* _WHAT IS BEING ASKED_
The full listing should be reproduced exactly as it appears.
┌─ INFORMATION SUPPLIED
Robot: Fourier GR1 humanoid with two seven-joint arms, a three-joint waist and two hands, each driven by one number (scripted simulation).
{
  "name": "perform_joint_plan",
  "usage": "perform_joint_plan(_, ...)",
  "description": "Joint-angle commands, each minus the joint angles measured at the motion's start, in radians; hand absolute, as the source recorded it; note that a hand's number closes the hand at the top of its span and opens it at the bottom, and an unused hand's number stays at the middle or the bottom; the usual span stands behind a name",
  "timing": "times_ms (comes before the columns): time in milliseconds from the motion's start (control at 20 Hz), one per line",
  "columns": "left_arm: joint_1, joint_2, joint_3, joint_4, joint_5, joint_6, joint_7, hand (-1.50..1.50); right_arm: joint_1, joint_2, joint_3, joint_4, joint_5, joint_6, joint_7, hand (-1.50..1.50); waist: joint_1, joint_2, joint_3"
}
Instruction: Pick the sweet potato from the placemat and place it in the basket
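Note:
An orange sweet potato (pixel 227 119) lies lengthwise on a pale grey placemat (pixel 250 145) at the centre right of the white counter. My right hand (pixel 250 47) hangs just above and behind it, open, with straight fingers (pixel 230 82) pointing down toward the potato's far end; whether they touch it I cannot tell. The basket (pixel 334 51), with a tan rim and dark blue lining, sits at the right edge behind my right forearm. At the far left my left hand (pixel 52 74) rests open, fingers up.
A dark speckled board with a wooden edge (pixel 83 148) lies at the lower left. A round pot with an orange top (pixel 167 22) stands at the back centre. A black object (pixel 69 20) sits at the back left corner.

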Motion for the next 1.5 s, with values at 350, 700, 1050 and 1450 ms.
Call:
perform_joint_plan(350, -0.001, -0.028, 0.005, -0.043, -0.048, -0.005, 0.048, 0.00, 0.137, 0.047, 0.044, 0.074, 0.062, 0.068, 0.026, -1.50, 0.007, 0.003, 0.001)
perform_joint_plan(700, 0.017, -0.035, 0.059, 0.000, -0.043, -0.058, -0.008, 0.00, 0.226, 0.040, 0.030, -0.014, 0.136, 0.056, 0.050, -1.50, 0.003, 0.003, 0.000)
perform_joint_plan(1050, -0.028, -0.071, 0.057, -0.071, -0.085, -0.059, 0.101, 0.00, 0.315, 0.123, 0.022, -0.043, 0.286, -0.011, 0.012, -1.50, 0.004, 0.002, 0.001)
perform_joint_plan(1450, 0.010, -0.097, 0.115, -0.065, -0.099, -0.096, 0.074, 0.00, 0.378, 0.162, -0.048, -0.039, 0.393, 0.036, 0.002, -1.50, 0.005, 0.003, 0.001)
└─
* _ANSWER TO THE PROBLEM_
Robot: Fourier GR1 humanoid with two seven-joint arms, a three-joint waist and two hands, each driven by one number (scripted simulation).
{
  "name": "perform_joint_plan",
  "usage": "perform_joint_plan(_, ...)",
  "description": "Joint-angle commands, each minus the joint angles measured at the motion's start, in radians; hand absolute, as the source recorded it; note that a hand's number closes the hand at the top of its span and opens it at the bottom, and an unused hand's number stays at the middle or the bottom; the usual span stands behind a name",
  "timing": "times_ms (comes before the columns): time in milliseconds from the motion's start (control at 20 Hz), one per line",
  "columns": "left_arm: joint_1, joint_2, joint_3, joint_4, joint_5, joint_6, joint_7, hand (-1.50..1.50); right_arm: joint_1, joint_2, joint_3, joint_4, joint_5, joint_6, joint_7, hand (-1.50..1.50); waist: joint_1, joint_2, joint_3"
}
Instruction: Pick the sweet potato from the placemat and place it in the basket
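Note:
An orange sweet potato (pixel 227 119) lies lengthwise on a pale grey placemat (pixel 250 145) at the centre right of the white counter. My right hand (pixel 250 47) hangs just above and behind it, open, with straight fingers (pixel 230 82) pointing down toward the potato's far end; whether they touch it I cannot tell. The basket (pixel 334 51), with a tan rim and dark blue lining, sits at the right edge behind my right forearm. At the far left my left hand (pixel 52 74) rests open, fingers up.
A dark speckled board with a wooden edge (pixel 83 148) lies at the lower left. A round pot with an orange top (pixel 167 22) stands at the back centre. A black object (pixel 69 20) sits at the back left corner.
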
Motion for the next 1.5 s, with values at 350, 700, 1050 and 1450 ms.
Call:
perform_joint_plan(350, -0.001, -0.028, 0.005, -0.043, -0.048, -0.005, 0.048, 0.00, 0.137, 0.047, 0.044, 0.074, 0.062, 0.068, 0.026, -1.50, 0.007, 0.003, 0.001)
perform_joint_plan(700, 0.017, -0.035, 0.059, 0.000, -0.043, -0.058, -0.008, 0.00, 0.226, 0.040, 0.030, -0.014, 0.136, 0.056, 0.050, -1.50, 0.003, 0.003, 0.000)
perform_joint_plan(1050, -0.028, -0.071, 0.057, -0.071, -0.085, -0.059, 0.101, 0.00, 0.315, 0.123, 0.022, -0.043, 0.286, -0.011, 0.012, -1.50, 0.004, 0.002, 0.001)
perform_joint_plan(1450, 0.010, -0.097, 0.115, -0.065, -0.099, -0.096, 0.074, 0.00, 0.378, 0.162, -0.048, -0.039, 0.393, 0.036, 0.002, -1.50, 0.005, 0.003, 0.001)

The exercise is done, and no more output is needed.